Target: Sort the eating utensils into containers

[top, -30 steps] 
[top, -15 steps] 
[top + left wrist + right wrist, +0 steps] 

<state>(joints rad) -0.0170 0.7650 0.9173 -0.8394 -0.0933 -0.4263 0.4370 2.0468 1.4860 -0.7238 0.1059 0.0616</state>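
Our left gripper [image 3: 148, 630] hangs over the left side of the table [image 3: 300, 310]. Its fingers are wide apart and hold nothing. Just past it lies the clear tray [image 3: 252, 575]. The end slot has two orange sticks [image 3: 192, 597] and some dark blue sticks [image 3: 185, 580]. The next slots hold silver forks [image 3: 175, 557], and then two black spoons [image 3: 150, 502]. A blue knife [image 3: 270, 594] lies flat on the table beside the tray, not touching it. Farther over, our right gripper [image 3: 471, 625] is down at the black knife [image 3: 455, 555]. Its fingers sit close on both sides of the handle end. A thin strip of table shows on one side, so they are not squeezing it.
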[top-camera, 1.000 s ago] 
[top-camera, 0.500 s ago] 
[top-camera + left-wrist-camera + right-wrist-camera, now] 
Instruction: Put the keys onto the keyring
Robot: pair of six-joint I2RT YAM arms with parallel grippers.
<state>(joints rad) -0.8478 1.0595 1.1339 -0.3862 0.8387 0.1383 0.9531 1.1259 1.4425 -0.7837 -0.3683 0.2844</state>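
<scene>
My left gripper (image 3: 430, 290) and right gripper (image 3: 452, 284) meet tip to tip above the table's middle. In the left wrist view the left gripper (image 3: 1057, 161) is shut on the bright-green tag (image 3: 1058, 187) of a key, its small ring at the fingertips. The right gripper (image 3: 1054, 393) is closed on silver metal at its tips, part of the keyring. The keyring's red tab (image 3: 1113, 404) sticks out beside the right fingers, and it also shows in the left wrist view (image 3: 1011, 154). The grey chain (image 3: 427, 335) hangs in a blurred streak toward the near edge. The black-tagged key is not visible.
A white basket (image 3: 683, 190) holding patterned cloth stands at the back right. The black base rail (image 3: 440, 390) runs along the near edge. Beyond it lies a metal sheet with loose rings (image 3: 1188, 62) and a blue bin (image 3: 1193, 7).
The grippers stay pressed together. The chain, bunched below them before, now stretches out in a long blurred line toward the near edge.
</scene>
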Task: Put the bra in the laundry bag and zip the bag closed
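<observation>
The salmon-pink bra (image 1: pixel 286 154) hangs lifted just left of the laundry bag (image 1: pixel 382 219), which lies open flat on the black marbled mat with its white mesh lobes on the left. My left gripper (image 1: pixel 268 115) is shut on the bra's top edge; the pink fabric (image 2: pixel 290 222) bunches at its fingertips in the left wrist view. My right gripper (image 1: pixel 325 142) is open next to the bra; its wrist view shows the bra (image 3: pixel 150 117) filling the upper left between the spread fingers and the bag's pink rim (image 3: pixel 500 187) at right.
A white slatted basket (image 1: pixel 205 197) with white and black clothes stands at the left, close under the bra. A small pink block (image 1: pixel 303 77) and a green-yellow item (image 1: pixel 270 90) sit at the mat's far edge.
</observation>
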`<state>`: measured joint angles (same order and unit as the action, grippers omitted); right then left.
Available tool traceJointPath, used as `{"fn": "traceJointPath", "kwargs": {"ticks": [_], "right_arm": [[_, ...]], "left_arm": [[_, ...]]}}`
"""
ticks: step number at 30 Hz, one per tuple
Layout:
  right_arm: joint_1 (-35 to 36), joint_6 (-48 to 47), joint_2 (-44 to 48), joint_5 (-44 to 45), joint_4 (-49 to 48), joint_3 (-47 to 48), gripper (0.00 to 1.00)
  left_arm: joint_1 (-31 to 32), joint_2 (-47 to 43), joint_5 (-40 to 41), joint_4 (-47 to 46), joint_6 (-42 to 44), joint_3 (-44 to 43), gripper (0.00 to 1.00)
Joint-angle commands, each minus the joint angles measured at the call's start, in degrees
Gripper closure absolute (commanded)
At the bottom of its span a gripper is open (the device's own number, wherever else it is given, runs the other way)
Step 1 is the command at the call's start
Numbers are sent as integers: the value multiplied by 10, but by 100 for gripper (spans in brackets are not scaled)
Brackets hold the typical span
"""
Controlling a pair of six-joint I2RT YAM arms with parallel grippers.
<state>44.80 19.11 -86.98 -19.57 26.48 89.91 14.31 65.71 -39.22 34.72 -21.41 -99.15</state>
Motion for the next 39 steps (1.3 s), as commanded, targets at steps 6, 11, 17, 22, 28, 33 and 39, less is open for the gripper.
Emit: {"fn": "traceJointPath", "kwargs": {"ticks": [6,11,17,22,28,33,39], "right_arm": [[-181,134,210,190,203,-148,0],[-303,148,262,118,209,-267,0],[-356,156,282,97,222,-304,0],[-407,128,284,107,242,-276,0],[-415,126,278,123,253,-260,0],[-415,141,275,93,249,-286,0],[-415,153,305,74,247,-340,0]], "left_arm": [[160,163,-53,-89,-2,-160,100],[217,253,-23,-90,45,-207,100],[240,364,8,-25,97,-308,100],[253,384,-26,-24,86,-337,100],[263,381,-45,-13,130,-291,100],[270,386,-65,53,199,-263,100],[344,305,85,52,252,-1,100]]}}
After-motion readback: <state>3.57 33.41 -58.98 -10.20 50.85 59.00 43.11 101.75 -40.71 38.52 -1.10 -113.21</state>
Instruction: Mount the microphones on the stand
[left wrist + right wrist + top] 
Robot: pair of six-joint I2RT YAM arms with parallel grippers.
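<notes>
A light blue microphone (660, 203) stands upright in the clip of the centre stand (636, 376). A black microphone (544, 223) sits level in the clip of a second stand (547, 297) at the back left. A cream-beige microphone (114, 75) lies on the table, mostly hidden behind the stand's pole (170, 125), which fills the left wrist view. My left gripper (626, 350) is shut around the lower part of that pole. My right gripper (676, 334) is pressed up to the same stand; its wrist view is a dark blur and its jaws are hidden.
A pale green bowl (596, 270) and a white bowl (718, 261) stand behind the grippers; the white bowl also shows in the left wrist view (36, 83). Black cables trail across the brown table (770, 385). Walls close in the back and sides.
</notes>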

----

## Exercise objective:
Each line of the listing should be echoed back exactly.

## Completed exercise:
Target: Sort the eating utensils into containers

[top, -30 steps] 
[top, -15 steps] 
[top + left wrist + right wrist, +0 steps] 

<state>(joints rad) -0.0170 0.7650 0.9173 -0.8394 -0.0933 -0.4263 0.4370 2.0468 1.4860 -0.7238 0.1059 0.0616</state>
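Our left gripper [image 3: 148, 630] hangs over the left side of the table [image 3: 300, 310]. Its fingers are wide apart and hold nothing. Just past it lies the clear tray [image 3: 252, 575]. The end slot has two orange sticks [image 3: 192, 597] and some dark blue sticks [image 3: 185, 580]. The next slots hold silver forks [image 3: 175, 557], and then two black spoons [image 3: 150, 502]. A blue knife [image 3: 270, 594] lies flat on the table beside the tray, not touching it. Farther over, our right gripper [image 3: 471, 625] is down at the black knife [image 3: 455, 555]. Its fingers sit close on both sides of the handle end. A thin strip of table shows on one side, so they are not squeezing it.
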[top-camera, 1.000 s ago] 
[top-camera, 0.500 s ago] 
[top-camera + left-wrist-camera + right-wrist-camera, now] 
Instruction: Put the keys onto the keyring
Robot: pair of six-joint I2RT YAM arms with parallel grippers.
<state>(joints rad) -0.8478 1.0595 1.1339 -0.3862 0.8387 0.1383 0.9531 1.1259 1.4425 -0.7837 -0.3683 0.2844</state>
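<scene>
My left gripper (image 3: 430, 290) and right gripper (image 3: 452, 284) meet tip to tip above the table's middle. In the left wrist view the left gripper (image 3: 1057, 161) is shut on the bright-green tag (image 3: 1058, 187) of a key, its small ring at the fingertips. The right gripper (image 3: 1054, 393) is closed on silver metal at its tips, part of the keyring. The keyring's red tab (image 3: 1113, 404) sticks out beside the right fingers, and it also shows in the left wrist view (image 3: 1011, 154). The grey chain (image 3: 427, 335) hangs in a blurred streak toward the near edge. The black-tagged key is not visible.
A white basket (image 3: 683, 190) holding patterned cloth stands at the back right. The black base rail (image 3: 440, 390) runs along the near edge. Beyond it lies a metal sheet with loose rings (image 3: 1188, 62) and a blue bin (image 3: 1193, 7).
The grippers stay pressed together. The chain, bunched below them before, now stretches out in a long blurred line toward the near edge.
</scene>
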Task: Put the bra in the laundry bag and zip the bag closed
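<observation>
The salmon-pink bra (image 1: pixel 286 154) hangs lifted just left of the laundry bag (image 1: pixel 382 219), which lies open flat on the black marbled mat with its white mesh lobes on the left. My left gripper (image 1: pixel 268 115) is shut on the bra's top edge; the pink fabric (image 2: pixel 290 222) bunches at its fingertips in the left wrist view. My right gripper (image 1: pixel 325 142) is open next to the bra; its wrist view shows the bra (image 3: pixel 150 117) filling the upper left between the spread fingers and the bag's pink rim (image 3: pixel 500 187) at right.
A white slatted basket (image 1: pixel 205 197) with white and black clothes stands at the left, close under the bra. A small pink block (image 1: pixel 303 77) and a green-yellow item (image 1: pixel 270 90) sit at the mat's far edge.
</observation>
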`<state>`: measured joint angles (same order and unit as the action, grippers omitted); right then left.
Available tool traceJointPath, used as `{"fn": "traceJointPath", "kwargs": {"ticks": [_], "right_arm": [[_, ...]], "left_arm": [[_, ...]]}}`
"""
ticks: step number at 30 Hz, one per tuple
Layout:
  right_arm: joint_1 (-35 to 36), joint_6 (-48 to 47), joint_2 (-44 to 48), joint_5 (-44 to 45), joint_4 (-49 to 48), joint_3 (-47 to 48), gripper (0.00 to 1.00)
  left_arm: joint_1 (-31 to 32), joint_2 (-47 to 43), joint_5 (-40 to 41), joint_4 (-47 to 46), joint_6 (-42 to 44), joint_3 (-44 to 43), gripper (0.00 to 1.00)
Joint-angle commands, each minus the joint angles measured at the call's start, in degrees
Gripper closure absolute (commanded)
At the bottom of its span a gripper is open (the device's own number, wherever else it is given, runs the other way)
Step 1 is the command at the call's start
Numbers are sent as integers: the value multiplied by 10, but by 100 for gripper (spans in brackets are not scaled)
Brackets hold the typical span
"""
Controlling a pair of six-joint I2RT YAM arms with parallel grippers.
<state>44.80 19.11 -86.98 -19.57 26.48 89.91 14.31 65.71 -39.22 34.72 -21.41 -99.15</state>
Motion for the next 39 steps (1.3 s), as commanded, targets at steps 6, 11, 17, 22, 28, 33 and 39, less is open for the gripper.
Emit: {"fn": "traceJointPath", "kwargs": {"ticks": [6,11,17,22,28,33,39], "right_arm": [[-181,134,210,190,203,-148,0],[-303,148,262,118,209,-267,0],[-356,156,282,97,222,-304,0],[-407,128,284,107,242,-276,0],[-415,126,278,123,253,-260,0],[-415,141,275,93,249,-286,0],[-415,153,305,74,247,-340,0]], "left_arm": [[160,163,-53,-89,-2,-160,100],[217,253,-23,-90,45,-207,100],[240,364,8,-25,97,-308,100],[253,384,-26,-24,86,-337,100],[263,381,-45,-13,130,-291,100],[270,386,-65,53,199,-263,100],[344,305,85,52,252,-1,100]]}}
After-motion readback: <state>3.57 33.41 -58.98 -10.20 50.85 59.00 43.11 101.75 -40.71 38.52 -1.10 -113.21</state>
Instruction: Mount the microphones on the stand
[left wrist + right wrist + top] 
Robot: pair of six-joint I2RT YAM arms with parallel grippers.
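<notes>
A light blue microphone (660, 203) stands upright in the clip of the centre stand (636, 376). A black microphone (544, 223) sits level in the clip of a second stand (547, 297) at the back left. A cream-beige microphone (114, 75) lies on the table, mostly hidden behind the stand's pole (170, 125), which fills the left wrist view. My left gripper (626, 350) is shut around the lower part of that pole. My right gripper (676, 334) is pressed up to the same stand; its wrist view is a dark blur and its jaws are hidden.
A pale green bowl (596, 270) and a white bowl (718, 261) stand behind the grippers; the white bowl also shows in the left wrist view (36, 83). Black cables trail across the brown table (770, 385). Walls close in the back and sides.
</notes>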

There is no more to this output.